Identification and generation mechanism of mirror waves in the terrestrial magnetosheath

• Main Authors: LIN, CHING-HUEI, 林慶輝
• Other Authors: JIH-KWIN CHAO
• Format: Others
• Language: zh-TW
• Published: 1997
• Online Access: http://ndltd.ncl.edu.tw/handle/62724971486746802568

博士 === 國立中央大學 === 大氣物理研究所 === 85 === ABSTRACTThe terrestrial magnetosheath is a region rich in ultra- low frequency waves due to interactions of solar wind with the bow shock and magnetopause. The most often observed and studied wave mode in the magnetosheath is the mirror wave. Identification of mirror waves is an important step to further investigate their physical behaviors in the magnetosheath. A new approach is proposed to identify mirror mode based on the 90 degree phase difference between the magnetic field and plasma velocity fluctuations. Magnetosheath observations, linear MHD theory and one-dimensional hybrid simulations support that the 90 degree phase difference is a special character for mirror waves.
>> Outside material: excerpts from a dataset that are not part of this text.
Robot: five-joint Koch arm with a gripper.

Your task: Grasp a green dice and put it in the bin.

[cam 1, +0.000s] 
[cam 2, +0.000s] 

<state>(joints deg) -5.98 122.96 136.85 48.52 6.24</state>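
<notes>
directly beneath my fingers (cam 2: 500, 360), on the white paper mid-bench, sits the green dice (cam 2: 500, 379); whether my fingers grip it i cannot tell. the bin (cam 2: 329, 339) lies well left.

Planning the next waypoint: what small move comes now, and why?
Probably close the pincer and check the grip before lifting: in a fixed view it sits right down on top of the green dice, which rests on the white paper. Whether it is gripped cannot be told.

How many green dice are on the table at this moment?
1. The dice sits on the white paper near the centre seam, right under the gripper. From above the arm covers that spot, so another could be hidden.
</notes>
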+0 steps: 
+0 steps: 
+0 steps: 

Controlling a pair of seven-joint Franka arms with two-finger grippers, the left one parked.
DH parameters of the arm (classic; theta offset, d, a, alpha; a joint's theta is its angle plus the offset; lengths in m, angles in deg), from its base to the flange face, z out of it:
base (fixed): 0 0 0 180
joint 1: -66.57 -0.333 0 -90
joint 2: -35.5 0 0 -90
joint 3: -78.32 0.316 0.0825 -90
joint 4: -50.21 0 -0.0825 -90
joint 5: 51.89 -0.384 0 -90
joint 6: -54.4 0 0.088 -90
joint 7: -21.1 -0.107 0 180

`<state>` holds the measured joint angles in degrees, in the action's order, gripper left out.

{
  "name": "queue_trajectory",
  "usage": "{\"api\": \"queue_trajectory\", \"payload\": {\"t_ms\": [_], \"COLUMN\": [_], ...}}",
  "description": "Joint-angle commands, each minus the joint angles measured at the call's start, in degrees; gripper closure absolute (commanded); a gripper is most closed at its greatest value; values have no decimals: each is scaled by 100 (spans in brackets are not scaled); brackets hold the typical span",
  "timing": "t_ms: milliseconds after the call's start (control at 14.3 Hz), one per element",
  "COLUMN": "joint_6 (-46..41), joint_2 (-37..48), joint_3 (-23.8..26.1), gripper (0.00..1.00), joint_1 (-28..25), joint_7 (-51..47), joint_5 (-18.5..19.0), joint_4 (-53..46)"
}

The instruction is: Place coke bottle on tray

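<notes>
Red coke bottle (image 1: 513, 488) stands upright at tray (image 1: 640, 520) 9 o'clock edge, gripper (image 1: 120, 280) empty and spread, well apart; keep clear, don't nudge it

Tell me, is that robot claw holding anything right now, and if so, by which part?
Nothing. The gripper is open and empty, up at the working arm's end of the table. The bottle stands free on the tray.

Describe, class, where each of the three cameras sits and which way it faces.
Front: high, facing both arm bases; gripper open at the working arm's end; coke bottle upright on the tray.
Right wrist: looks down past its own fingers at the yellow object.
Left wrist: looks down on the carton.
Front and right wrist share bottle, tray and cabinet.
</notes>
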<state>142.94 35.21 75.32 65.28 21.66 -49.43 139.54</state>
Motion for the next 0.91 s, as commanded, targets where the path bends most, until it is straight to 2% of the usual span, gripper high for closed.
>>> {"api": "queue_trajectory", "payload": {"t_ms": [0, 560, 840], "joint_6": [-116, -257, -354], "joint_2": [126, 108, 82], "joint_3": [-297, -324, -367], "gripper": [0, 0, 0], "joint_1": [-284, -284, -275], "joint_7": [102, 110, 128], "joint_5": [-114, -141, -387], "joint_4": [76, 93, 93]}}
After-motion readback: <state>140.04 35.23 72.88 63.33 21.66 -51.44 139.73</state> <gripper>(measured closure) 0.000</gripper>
From this phase difference, it is useful to distinguish mirror waves from slow waves which both have an anti-correlation relationship between field and plasma density fluctuations in an isotropic plasma. The property of 90 degree phase difference is unaffected by the Doppler shift and therefore is more accurate for analysis of satellite observations. The components of the perturbed dB and dv perpendicular to the plane containing the background field B0 and the wave vector k are found both in observations and hybrid simulations. These components are not allowed in the linear MHD theory. However, the 90 degree phase difference between the perturbed dB and dv indicates they are associated with mirror waves. It shows that the wave identification based on linear MHD theory may not be correct. The generation mechanism of mirror waves is one of the controversial issues in space physics. It is often found that the mirror waves in the magnetosheath was stable. In order to excite mirror waves in the magnetosheath, it is proposed that helium ions in the solar wind when enter the magnetosheath can de-stabilize the plasma. The moderate growth rate can explain why do the mirror waves not usually seen in the immediate downstream of the bow shock and why do the observed wave amplitudes become larger and larger when satellites move toward the magnetopause. Observations and calculations from the Vlasov dispersion equations support very well.